▶ EXERCISE GOAL
What lines below include the string "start"? Pick them out and copy them.

▶ COLLECTED DATA
--*--

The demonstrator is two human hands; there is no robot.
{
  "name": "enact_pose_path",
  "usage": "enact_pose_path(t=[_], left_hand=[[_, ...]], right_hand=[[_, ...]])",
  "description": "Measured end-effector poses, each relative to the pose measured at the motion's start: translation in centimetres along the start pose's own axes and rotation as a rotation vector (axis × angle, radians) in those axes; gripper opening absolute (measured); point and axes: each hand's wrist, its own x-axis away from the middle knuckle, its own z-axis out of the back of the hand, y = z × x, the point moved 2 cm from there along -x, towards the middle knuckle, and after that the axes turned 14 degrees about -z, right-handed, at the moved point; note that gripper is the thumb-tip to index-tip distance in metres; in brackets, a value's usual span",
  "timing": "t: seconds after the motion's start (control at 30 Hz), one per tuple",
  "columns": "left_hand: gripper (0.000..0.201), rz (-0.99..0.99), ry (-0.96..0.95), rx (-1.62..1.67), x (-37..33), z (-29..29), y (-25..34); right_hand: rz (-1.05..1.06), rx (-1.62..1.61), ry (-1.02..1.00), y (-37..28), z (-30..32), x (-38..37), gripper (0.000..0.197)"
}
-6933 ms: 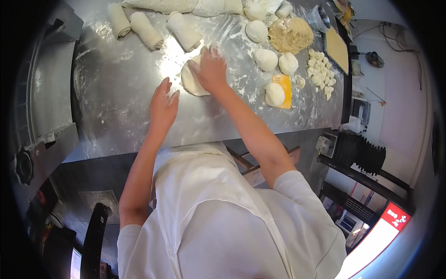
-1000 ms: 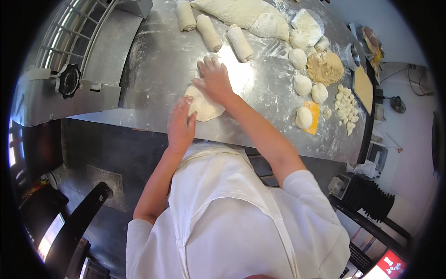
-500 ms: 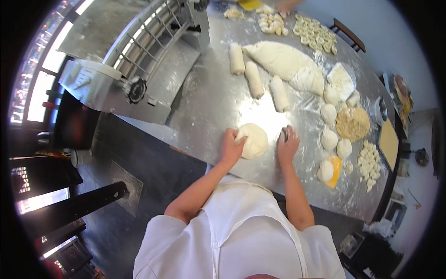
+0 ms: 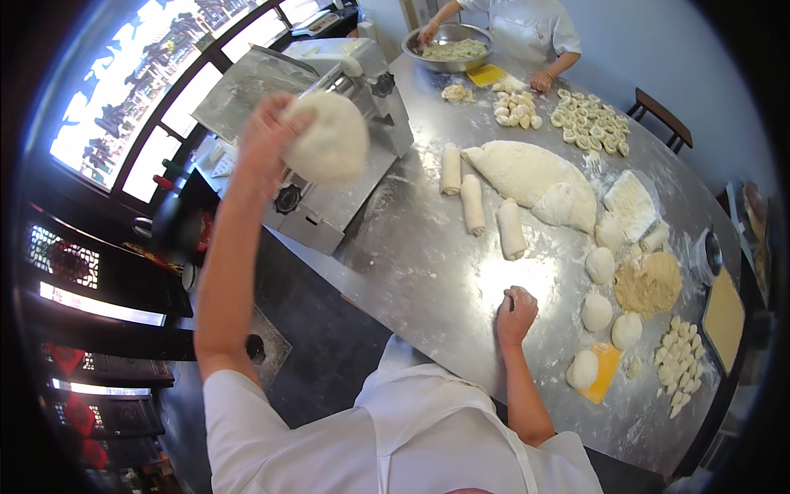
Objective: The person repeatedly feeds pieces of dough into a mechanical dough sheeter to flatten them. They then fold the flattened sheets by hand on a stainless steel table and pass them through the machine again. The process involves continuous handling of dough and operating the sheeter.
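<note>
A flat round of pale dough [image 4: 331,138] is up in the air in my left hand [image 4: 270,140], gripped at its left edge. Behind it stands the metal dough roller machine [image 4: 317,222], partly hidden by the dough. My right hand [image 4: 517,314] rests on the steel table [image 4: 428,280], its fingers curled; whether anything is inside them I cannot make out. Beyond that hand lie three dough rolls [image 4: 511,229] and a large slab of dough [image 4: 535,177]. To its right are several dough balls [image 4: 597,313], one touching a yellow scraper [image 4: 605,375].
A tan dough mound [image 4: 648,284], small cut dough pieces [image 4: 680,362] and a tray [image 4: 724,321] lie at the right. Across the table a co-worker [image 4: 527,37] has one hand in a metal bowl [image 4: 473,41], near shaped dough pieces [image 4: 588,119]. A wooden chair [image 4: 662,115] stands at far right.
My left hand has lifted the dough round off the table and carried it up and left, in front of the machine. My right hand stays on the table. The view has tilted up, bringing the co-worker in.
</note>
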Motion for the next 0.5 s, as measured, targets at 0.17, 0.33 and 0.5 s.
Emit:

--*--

▶ RESULT OF THE EXERCISE
  "description": "Measured end-effector poses, each relative to the pose measured at the motion's start: translation in centimetres along the start pose's own axes and rotation as a rotation vector (axis × angle, radians) in those axes; gripper opening absolute (measured); point and axes: each hand's wrist, its own x-axis away from the middle knuckle, its own z-axis out of the back of the hand, y = z × x, the point moved 2 cm from there along -x, towards the middle knuckle, and after that the axes turned 14 degrees about -z, right-handed, at the moved point; note that gripper is the thumb-tip to index-tip distance in metres; in brackets, a value's usual span",
  "timing": "t: seconds after the motion's start (control at 30 Hz), one per tuple",

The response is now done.